What the task requires
Return every line of the records, exact and in full, until you have returned the line with "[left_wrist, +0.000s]", and include none of the pictures.

Dataset excerpts:
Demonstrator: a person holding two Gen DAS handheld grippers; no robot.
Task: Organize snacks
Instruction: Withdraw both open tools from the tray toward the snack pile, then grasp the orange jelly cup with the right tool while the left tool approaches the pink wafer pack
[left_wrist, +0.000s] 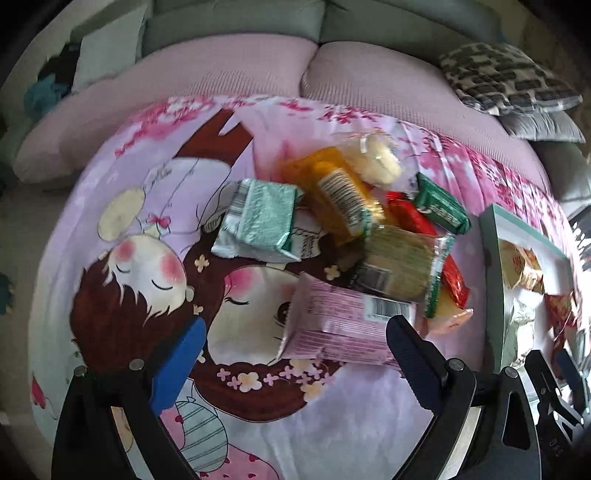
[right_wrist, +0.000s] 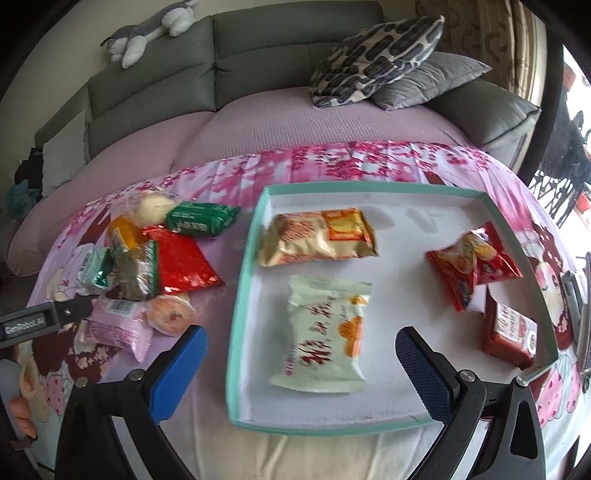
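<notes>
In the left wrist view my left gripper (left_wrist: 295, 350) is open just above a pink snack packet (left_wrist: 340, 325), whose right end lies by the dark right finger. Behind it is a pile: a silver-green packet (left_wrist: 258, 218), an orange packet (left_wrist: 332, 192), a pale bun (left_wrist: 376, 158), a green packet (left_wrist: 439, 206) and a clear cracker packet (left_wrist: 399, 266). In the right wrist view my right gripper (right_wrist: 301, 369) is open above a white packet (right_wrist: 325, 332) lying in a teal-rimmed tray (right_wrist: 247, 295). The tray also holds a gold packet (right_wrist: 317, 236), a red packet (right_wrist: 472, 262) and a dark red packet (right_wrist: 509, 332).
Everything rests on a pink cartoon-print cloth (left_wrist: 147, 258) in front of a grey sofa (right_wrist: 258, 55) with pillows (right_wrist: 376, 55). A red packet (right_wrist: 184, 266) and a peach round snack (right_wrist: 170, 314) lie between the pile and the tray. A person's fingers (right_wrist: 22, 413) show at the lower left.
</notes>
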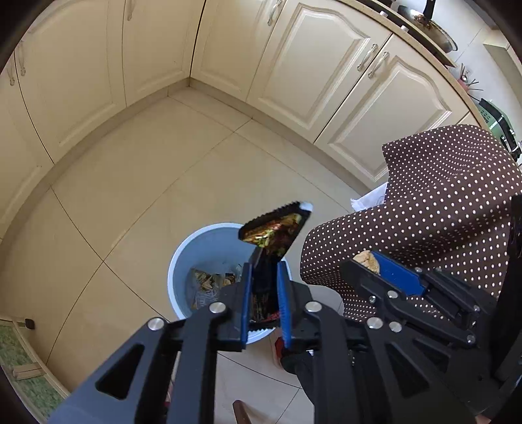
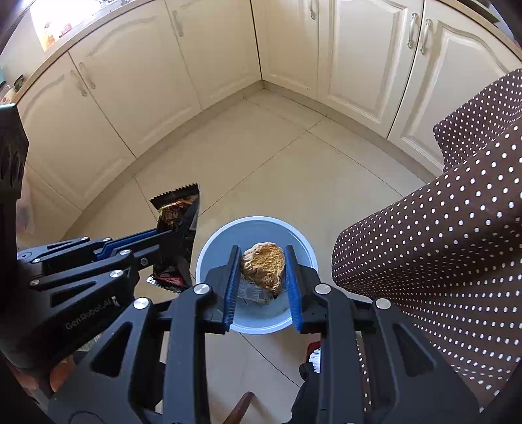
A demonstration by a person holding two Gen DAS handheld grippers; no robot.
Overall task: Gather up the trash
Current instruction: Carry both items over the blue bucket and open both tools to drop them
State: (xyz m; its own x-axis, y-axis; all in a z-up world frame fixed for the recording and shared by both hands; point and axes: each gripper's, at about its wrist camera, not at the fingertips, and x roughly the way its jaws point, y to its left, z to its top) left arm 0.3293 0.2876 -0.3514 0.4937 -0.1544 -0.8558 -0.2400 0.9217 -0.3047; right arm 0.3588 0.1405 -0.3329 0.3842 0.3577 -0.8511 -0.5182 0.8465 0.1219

Written response
Demonstrator: a person holding two Gen DAS handheld grippers; no robot.
Task: Organize snacks
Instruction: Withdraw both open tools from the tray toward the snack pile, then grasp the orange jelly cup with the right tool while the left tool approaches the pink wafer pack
[left_wrist, +0.000s] 

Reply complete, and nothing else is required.